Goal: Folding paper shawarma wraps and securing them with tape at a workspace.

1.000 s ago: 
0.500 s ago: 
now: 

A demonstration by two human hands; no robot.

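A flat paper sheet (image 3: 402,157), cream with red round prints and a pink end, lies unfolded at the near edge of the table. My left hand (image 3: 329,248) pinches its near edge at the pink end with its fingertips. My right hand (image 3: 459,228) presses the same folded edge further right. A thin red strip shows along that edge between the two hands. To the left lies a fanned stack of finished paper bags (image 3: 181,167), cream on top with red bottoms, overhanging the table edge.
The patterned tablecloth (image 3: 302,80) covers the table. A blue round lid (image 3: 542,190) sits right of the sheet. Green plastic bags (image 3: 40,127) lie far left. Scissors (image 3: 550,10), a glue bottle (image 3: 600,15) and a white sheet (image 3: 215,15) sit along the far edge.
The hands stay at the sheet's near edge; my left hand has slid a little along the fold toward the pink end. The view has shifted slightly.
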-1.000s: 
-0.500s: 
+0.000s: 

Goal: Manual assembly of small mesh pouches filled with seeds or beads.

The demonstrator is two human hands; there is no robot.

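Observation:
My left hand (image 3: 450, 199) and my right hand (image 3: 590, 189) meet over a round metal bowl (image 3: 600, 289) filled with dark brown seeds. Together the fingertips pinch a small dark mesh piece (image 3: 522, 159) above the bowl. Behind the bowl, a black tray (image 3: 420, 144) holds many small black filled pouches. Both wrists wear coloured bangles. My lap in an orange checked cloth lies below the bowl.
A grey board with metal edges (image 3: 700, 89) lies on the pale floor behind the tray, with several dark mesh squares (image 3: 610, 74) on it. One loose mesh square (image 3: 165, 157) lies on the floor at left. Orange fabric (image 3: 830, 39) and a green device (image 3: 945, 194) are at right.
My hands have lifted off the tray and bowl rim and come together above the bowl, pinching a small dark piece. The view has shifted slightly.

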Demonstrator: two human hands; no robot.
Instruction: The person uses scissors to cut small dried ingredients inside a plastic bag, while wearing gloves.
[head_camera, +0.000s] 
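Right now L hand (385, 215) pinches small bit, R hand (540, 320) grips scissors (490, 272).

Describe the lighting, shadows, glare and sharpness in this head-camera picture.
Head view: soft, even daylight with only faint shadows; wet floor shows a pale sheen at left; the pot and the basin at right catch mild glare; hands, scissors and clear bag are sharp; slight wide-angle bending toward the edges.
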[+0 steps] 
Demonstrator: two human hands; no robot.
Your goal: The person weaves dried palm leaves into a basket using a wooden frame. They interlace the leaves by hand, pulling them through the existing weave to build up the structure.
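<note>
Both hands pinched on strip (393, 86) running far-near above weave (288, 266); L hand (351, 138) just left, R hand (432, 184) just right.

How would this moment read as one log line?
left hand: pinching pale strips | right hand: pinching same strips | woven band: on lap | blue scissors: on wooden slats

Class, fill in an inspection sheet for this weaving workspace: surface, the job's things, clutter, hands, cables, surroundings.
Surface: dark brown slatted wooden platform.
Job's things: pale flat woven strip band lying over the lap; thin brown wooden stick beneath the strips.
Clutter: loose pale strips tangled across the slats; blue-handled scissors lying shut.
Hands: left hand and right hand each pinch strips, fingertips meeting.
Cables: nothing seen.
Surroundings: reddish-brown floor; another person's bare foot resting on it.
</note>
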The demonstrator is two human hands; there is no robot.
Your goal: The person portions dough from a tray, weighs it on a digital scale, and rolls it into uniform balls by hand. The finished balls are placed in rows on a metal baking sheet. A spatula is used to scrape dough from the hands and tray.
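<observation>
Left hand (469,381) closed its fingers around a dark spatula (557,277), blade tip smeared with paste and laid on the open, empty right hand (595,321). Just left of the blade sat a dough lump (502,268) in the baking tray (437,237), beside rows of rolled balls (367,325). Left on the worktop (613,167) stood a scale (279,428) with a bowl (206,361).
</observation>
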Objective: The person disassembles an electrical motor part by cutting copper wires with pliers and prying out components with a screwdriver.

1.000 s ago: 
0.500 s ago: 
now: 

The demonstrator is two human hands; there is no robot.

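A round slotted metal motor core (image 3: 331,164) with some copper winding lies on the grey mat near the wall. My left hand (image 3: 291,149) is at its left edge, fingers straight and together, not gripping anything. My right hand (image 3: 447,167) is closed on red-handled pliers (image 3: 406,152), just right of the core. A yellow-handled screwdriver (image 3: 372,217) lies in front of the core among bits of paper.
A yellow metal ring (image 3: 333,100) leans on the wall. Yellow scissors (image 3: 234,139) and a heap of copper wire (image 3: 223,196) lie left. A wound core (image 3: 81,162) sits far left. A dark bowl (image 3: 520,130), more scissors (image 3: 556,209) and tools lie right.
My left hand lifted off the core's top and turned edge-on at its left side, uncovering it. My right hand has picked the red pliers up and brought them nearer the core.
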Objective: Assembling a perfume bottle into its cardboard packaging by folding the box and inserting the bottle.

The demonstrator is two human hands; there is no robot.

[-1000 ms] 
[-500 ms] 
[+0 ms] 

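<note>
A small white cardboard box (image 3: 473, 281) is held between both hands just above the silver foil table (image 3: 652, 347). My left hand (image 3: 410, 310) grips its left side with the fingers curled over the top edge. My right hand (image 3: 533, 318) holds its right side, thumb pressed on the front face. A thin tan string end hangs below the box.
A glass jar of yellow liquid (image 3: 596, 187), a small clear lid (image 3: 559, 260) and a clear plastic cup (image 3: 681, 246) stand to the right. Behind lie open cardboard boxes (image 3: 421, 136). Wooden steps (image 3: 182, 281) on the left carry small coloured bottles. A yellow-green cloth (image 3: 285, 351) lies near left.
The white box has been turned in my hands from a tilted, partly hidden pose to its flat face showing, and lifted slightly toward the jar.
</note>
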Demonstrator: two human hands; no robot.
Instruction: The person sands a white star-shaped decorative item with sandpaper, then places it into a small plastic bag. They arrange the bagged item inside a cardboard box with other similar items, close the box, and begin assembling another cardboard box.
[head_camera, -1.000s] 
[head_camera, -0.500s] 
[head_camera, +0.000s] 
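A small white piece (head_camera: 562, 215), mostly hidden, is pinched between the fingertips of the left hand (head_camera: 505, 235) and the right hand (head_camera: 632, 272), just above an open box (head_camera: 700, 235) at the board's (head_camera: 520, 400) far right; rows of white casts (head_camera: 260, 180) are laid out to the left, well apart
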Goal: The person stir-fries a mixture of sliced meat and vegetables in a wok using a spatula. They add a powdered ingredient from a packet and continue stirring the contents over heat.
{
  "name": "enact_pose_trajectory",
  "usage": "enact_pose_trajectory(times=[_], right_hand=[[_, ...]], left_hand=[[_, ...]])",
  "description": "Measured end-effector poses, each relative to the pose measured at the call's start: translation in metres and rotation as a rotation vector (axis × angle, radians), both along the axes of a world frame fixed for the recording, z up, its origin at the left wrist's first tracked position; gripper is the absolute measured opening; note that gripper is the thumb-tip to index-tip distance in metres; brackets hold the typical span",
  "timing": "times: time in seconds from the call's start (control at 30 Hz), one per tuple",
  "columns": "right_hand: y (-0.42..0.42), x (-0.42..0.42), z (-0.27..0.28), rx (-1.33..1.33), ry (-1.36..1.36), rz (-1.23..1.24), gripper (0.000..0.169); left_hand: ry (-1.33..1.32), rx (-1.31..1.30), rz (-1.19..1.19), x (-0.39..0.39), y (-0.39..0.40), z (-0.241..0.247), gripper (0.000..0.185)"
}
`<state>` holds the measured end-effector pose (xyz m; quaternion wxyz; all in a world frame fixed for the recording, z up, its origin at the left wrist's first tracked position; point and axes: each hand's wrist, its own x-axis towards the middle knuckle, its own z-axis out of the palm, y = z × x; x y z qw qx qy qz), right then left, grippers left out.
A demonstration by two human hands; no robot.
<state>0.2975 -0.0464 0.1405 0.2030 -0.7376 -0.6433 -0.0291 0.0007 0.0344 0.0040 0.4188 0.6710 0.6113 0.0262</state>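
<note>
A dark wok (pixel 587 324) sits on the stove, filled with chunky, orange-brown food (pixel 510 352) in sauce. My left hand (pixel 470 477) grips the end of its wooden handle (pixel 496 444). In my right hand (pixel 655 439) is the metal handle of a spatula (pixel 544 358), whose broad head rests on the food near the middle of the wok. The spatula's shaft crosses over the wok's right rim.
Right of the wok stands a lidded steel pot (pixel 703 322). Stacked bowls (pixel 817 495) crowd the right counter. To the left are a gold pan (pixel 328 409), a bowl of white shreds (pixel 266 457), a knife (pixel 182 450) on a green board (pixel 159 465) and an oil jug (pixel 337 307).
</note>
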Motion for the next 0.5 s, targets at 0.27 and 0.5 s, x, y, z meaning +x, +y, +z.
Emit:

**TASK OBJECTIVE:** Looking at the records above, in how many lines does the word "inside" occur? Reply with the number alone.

**SOLUTION TO THE EXERCISE:** 2